- **Prompt**: Beginning at the line that holds "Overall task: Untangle", copy the material below exactly through its last line.

- **Source data**:
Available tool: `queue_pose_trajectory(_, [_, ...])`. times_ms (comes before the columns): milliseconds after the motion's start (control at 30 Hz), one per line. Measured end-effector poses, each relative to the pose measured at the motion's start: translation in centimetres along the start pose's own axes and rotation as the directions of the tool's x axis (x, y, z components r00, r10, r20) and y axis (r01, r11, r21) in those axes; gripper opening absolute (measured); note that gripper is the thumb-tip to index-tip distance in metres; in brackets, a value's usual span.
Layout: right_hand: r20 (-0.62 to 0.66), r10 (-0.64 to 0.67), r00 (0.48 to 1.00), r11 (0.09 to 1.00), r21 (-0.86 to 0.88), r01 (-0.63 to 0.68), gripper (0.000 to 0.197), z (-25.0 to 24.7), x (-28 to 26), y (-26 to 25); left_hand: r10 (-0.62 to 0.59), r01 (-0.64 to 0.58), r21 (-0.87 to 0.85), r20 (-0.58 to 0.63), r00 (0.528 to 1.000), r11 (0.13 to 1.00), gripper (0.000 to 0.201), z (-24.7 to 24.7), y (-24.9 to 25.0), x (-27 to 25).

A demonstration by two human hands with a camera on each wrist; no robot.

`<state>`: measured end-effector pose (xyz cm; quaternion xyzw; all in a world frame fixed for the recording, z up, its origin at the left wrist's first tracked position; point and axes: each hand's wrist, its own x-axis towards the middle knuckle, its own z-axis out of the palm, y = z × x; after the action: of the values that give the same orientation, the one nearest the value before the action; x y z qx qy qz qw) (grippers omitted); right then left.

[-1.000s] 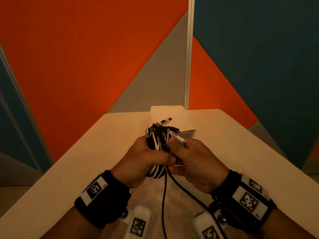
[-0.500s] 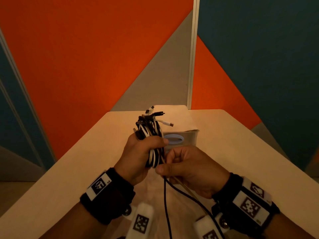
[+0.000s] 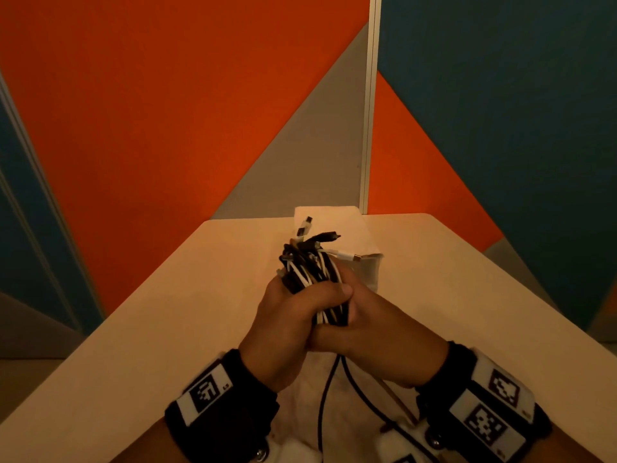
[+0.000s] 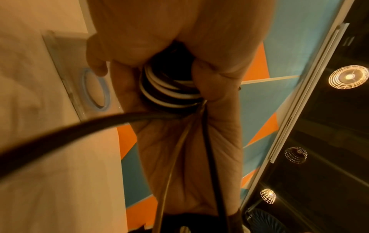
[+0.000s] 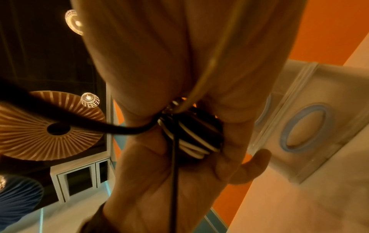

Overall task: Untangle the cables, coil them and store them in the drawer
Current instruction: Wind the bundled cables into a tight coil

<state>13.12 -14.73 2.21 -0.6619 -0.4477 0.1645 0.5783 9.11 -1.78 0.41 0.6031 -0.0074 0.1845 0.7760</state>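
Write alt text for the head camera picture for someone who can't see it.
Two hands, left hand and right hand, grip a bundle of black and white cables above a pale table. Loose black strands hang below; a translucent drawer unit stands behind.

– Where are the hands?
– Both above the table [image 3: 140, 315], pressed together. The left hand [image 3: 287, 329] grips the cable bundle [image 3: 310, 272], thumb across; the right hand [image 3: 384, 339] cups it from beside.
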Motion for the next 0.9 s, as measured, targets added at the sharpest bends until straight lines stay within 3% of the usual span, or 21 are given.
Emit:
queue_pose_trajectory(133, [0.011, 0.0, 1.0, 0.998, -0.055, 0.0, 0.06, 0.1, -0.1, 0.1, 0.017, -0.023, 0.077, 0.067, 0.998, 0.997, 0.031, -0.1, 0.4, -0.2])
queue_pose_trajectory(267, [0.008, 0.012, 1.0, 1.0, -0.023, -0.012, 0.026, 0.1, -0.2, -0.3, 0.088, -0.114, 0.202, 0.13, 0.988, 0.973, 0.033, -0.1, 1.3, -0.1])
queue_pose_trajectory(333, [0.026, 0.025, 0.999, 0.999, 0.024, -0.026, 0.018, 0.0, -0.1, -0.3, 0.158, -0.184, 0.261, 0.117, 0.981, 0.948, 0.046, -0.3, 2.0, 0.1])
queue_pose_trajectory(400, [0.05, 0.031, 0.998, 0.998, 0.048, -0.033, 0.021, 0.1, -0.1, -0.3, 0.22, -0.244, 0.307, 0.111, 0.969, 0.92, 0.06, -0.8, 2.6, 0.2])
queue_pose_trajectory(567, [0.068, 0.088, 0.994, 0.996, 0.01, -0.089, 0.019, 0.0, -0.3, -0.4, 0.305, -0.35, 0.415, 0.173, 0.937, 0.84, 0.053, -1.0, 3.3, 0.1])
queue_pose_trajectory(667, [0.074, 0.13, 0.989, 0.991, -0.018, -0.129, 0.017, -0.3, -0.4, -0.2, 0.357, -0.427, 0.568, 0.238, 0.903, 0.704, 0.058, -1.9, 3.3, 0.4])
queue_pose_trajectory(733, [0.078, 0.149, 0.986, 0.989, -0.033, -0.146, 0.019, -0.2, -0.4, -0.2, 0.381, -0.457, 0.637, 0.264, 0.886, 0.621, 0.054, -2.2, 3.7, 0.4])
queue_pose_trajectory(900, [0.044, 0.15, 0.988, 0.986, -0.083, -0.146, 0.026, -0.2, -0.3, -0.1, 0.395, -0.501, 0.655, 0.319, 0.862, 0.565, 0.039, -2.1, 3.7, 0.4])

- **Worked solution**:
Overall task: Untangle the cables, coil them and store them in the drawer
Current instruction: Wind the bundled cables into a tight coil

<state>13.12 -14.73 2.21 -0.6619 -0.4477 0.1645 0.5783 9.11 -1.78 0.41 0.6031 -0.0074 0.1845 0.7760</state>
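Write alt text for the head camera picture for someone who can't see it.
Two hands, left hand and right hand, grip a bundle of black and white cables above a pale table. Loose black strands hang below; a translucent drawer unit stands behind.

– Where are the hands?
– Both above the table [image 3: 140, 315], pressed together. The left hand [image 3: 287, 329] grips the cable bundle [image 3: 310, 272], thumb across; the right hand [image 3: 384, 339] cups it from beside.
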Motion for the next 0.9 s, as measured, targets added at the sharpest bends until straight lines stay within 3% of the usual span, or 21 are given.
Emit:
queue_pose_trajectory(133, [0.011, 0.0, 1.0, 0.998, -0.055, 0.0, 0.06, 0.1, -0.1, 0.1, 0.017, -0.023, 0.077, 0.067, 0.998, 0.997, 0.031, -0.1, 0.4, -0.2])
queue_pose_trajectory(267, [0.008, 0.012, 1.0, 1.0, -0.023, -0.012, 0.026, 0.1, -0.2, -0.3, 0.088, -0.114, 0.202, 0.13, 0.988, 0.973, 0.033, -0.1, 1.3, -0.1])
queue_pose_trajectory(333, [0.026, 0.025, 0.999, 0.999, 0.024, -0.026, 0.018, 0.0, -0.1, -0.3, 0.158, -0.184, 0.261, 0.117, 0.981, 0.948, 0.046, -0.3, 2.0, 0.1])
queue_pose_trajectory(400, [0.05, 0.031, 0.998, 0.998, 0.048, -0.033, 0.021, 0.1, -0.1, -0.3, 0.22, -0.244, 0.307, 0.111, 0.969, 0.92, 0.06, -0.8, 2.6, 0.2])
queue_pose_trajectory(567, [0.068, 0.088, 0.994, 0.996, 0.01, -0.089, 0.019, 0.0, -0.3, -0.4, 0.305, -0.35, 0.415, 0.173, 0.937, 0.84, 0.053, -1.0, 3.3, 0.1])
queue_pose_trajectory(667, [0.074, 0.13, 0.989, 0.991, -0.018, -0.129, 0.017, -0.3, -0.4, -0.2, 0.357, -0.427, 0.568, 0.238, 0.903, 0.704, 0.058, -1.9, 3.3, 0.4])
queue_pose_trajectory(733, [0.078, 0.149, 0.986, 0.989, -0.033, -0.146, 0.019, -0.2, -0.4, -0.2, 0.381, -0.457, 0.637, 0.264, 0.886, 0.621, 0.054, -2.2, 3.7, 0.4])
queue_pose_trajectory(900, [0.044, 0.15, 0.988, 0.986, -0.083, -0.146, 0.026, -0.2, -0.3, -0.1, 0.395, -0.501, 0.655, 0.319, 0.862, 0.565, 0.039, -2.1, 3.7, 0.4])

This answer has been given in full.